These complications mean, of course, that the lunate sigma is only intended to be used in explicitly palaeographical instances; Patrick Rourke discussed this at some length on the Greek Unicode mailing list (2003–05–16).

The capital counterpart to the lunate sigma has long been advocated (Haralambous argues for it in 1999—§1.2.3.6—and 2001—§3.1.) The formal proposal for the capital was made by the TLG in September 2002, and it was adopted in Unicode 4.0. Presumably the capital lunate had been left off because case was alien to the papyri, and if you're working in titlecase, you're already deciding whether the sigma is medial or final by the time you do assign it case. But this is unnecessarily parsimonious: once the lunate sigma was admitted into Unicode, the uppercase version would have to follow, since the lunate is often enough used with modern casing in textually certain instances—normalised papyrological texts, Classical texts, and 'Byzantinised' modern texts.

Where a proper lunate sigma is not available, there is plenty of precedent for people making do with Latin c (as Androutsopoulos does in his article). While the two characters are similar, they are not identical; as Haralambous points out (§1.2.3.6), the lunate sigma lacks the terminating bulb of the Latin character. This is part of a more general problem with mixing Greek and Latin script, which Haralambopoulous touches on further on (§1.7.4): Greek lowercase historically has not had a notion of the serif equivalent to that of Latin, so near equivalents in the two scripts—a α n η ı ι v ν o ο p ρ s ς c ϲ u υ x χ w ω—are not near enough to be intersubstitutable.

2.4. Small Lunate Symbols

U+037B Greek Small Reversed Lunate Sigma Symbol [ͻ], U+037C Greek Small Dotted Lunate Sigma Symbol [ͼ], U+037D Greek Small Reversed DottedLunate Sigma Symbol [ͽ]

Having been bitten by the need to provide casing for lunate sigma, Unicode added lowercase variants of the lunate sigma editorial symbols as well, as of Unicode 5.0 --- to prevent anyone asking for them later. Unlike the lunate sigma, the editorial symbols are symbols, so there is no intrinsic reason for them to be cased; this is an overreaction in my book. But... whatever.

3. Symbol Variants

U+03D0 Greek Beta Symbol [ϐ]; U+03D1 Greek Theta Symbol [ϑ]; U+03D2 Greek Upsilon With Hook Symbol [ϒ]; U+03D3 Greek Upsilon With Acute And Hook Symbol [ϓ]; U+03D4 Greek Upsilon With Diaeresis And Hook Symbol [ϔ]; U+03D5 Greek Phi Symbol [ϕ]; U+03D6 Greek Pi Symbol [ϖ]; U+03F0 Greek Kappa Symbol [ϰ]; U+03F1 Greek Rho Symbol [ϱ]; U+03F4 Greek Capital Theta Symbol [ϴ]; U+03F5 Greek Lunate Epsilon Symbol [ϵ]; U+03F6 Greek Reversed Lunate Epsilon Symbol [϶]

3.1. Maths-Only

As with any script, there is a degree of glyph variation in Greek characters.
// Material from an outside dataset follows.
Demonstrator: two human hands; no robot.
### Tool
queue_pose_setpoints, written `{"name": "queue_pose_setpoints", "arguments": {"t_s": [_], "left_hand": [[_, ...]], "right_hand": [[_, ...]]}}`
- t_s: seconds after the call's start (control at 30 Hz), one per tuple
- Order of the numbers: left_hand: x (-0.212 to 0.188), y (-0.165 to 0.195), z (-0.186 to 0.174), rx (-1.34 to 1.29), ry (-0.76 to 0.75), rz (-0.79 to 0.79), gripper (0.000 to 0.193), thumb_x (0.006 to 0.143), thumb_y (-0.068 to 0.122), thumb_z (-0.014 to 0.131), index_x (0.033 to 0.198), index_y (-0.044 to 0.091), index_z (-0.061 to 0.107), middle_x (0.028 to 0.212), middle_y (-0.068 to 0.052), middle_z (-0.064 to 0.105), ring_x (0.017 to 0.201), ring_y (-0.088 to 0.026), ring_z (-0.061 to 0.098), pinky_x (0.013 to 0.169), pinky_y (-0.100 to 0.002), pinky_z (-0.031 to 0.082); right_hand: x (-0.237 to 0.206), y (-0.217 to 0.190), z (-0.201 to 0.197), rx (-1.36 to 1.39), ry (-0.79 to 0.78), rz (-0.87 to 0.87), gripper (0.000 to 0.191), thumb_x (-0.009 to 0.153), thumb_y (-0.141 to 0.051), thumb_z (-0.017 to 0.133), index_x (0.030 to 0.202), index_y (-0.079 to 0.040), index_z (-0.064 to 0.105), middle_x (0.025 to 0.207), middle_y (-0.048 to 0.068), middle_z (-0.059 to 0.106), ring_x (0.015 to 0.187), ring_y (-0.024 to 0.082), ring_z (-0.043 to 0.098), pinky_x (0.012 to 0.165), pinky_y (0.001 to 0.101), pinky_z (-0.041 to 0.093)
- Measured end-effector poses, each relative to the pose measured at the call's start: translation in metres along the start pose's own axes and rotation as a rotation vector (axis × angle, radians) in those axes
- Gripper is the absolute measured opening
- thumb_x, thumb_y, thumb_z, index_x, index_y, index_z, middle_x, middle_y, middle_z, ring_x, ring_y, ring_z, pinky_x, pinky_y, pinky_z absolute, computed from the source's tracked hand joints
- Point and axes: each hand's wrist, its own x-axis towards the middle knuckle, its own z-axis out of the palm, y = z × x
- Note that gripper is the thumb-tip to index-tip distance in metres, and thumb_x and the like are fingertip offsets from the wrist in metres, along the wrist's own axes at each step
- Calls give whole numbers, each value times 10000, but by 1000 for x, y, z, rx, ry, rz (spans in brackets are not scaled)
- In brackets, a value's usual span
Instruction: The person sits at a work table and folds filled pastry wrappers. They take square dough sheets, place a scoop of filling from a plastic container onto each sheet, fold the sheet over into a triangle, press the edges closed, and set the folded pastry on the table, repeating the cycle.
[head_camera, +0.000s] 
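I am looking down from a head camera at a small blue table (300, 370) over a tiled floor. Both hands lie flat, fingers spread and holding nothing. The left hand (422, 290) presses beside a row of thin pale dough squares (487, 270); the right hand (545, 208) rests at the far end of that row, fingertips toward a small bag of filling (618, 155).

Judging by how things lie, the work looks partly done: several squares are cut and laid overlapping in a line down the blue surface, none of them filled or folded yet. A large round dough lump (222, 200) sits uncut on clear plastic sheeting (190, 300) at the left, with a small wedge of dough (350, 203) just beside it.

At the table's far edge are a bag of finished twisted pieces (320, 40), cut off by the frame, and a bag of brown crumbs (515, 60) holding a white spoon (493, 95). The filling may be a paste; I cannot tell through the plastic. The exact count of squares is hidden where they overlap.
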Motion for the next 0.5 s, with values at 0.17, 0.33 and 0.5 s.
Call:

The difference with the Greek script as opposed to others is that Greek has interloping scripts—scripts which use Greek as a quarry for glyphs for their own scripts. With mathematics in particular, certain glyphs are differentiated semantically from each other, something which does not occur in Greek usage itself. To cope with this differentiation, Unicode assumes that a mathematical font will have codepoints for the two distinct glyphs: the normal glyph in amongst the normal Greek characters, and the differentiated glyph off as a separate codepoint.

The distinct symbols used to have somewhat more descriptive names in Unicode 1.1: U+03D0 curled beta, U+03D1 script theta, U+03D5 script phi, U+03D6 omega pi, U+03F0 script kappa, U+03F1 tailed rho. U+03F4 was originally proposed with the qualifier "with straight bar", and the lunate epsilons as "straight epsilons". U+03B8 is also termed by Haralambous (§1.4) closed theta, and U+03D1 open theta; U+03C6 open phi, and U+03D5 closed phi: the open glyphs are those involving a loop, the closed a circle/oval. The Unicode Standard calls closed and open phi "straight" and "loopy" respectively.

Until Unicode 3.0, the normal character for phi was the closed form, and the mathematical variant was the open. The reference glyphs were swapped in Unicode 3.0, as it was realised that the normal mathematical phi is the closed form, and Greek text uses the open form exclusively, at least in Greece. (The Loeb Classical Library amongst others uses the closed phi, so it is fair to say that Classicists have a greater tolerance for the closed form.) Fonts created before the release of Unicode 3.0 (September 1999) are likely to have the old default form for phi.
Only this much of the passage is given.